Now I come to clause 6 (a) which deals with the adjustment of pensions. As hon. members know, the increased benefits granted in the past were only applied to accidents which happened on or after the date on which the statutory amendments took effect. Financial considerations played the most important part in this. In the first place, it cannot be expected from the present employers to finance in the form of higher annual assessments the additional costs of accidents which happened years ago. In the second place, bearers of risks other than the Workmen’s Compensation Fund, will not find it easy to bear the additional financial burden. These bearers of risks include, for instance, the mutual associations such as the Rand Mutual, which undertakes accident-insurance for the mines, and the Federated Employers Mutual Association, which undertakes insurance for the building industry. There are, in addition, certain exempted employers such as municipalities, the Railways, Provincial Administrations as well as all Government Departments. However, representations in connection with a revision of existing pensions have been made to us for quite some time. In the light of these representations I instructed the Workmen’s Compensation Commissioner to investigate the possibility of an adjustment of pensions awarded before the 1967 statutory amendments. It appears from his report that, on the basis of the present formulae and wage limits, the cost involved in an adjustment of this kind will, it is estimated, amount to approximately R443,000 a year. The capitalized value of this will be approximately R5¾ million, which will also be the total cost for the Fund.

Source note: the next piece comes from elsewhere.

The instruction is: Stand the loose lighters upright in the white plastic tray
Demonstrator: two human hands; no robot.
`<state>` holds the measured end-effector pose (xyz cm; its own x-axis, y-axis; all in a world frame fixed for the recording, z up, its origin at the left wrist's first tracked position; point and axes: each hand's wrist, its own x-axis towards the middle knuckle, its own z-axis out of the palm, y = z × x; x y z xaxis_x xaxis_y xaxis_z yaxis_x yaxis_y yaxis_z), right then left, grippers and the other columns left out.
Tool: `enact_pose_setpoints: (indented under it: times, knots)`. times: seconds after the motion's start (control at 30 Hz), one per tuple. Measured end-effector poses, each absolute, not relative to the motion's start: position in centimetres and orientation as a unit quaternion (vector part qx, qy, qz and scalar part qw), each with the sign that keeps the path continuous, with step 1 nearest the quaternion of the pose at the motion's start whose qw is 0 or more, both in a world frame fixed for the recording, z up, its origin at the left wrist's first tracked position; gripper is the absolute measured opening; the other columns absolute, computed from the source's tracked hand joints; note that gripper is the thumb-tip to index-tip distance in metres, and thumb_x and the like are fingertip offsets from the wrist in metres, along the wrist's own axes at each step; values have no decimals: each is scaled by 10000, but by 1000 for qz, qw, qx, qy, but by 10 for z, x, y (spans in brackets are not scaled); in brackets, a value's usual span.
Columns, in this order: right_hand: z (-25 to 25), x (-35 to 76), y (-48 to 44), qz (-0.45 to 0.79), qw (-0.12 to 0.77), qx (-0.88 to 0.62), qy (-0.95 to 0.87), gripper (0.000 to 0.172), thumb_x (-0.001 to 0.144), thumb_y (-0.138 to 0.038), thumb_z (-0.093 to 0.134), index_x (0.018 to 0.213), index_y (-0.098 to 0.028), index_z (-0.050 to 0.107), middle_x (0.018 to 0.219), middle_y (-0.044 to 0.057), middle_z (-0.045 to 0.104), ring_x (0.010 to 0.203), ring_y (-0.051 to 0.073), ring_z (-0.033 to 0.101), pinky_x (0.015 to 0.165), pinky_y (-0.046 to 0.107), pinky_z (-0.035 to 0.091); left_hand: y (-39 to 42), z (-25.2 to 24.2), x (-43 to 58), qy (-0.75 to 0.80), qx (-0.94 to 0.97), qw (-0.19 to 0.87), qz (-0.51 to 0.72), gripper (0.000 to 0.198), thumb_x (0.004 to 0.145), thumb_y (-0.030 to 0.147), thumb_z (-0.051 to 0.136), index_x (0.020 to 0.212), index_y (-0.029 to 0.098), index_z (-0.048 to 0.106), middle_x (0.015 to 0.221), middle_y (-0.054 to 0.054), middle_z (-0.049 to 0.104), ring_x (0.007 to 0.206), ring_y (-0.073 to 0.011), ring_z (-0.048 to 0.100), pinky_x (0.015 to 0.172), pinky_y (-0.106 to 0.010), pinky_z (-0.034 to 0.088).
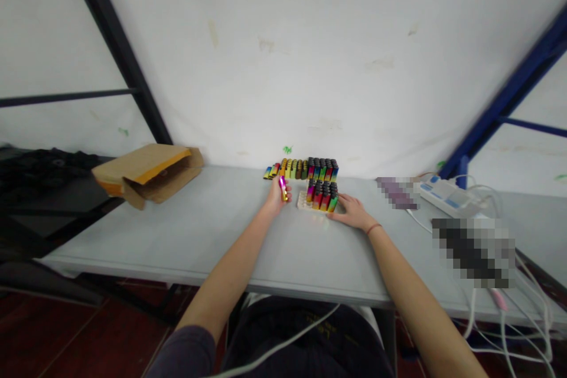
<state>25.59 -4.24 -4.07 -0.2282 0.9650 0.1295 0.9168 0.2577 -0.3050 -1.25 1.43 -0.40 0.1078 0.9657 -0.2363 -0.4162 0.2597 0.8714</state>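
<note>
Surface [212, 236]: grey
Cardboard box [150, 165]: far left, opening rightward
Tray [303, 202]: centre, partly filled with colourful tubes [325, 198]
Right hand [354, 212]: fingers apart, at tray's right
Left hand [275, 194]: fingers clamped on shiny tube [283, 188]
Shiny tube: just left of tray

Two hands are seen, a left hand [274, 195] and a right hand [354, 212]. One shiny tube [284, 189] is held. Two blocks of black-topped tubes are counted, a rear block [323, 169] and a front block [322, 197], their individual tubes being too small to be numbered surely. One white tray [303, 202], one cardboard box [144, 166], one power strip [447, 196] and one table [155, 236] are shown.
</note>
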Motion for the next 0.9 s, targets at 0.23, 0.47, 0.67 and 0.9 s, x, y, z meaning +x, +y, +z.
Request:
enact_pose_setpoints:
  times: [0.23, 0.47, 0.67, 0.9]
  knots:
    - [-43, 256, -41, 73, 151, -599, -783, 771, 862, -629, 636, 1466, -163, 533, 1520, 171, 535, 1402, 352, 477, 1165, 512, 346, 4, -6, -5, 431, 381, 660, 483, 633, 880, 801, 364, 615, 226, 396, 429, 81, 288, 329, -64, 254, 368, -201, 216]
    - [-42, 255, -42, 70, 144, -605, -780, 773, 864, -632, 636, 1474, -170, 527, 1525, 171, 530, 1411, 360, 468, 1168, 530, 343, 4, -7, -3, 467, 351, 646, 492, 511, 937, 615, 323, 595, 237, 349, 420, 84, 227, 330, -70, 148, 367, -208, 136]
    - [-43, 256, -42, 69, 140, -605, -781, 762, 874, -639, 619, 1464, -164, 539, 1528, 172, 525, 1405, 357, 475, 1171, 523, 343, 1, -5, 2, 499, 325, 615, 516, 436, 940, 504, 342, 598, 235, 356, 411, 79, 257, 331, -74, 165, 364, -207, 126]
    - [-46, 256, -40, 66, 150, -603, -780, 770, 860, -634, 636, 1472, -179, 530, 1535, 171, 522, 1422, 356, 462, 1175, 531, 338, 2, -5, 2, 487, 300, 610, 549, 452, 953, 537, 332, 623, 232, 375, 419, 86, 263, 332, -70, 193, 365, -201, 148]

In the absence of details, calculations have not been made in respect of the other bearers of risks, which include Government Departments and the Railways. Everybody came out in favour of the revision, but the two licensed mutual associations have emphasized that these adjustments should not be regarded as a precedent, since the rate at which they have accumulated reserves is for the most part dependent upon the assessment rate system. Without long-term planning and tax implications for the associations, this system cannot be changed to make provision for regular pension adjustments.
I should now like to give a few examples of the way these adjustments will look like in practice. A widow whose husband died in 1943 as a result of an accident at work and received a salary of R69.77 per month at the time of the accident, receives a montly pension of R10.27 at present. After the adjustment she will receive R20.93 per month. A workman who is 100 per cent unfit for work owing to an accident which happened in 1960 and whose salary at the time of the accident was R171 per month, receives a monthly pension of R66 at present. After the adjustment he will receive R112.50. A widow with three children whose husband died in 1965 and received a monthly salary of R154 at the time of the accident, receives R90 per month at present. After the adjustment she will receive R112.50.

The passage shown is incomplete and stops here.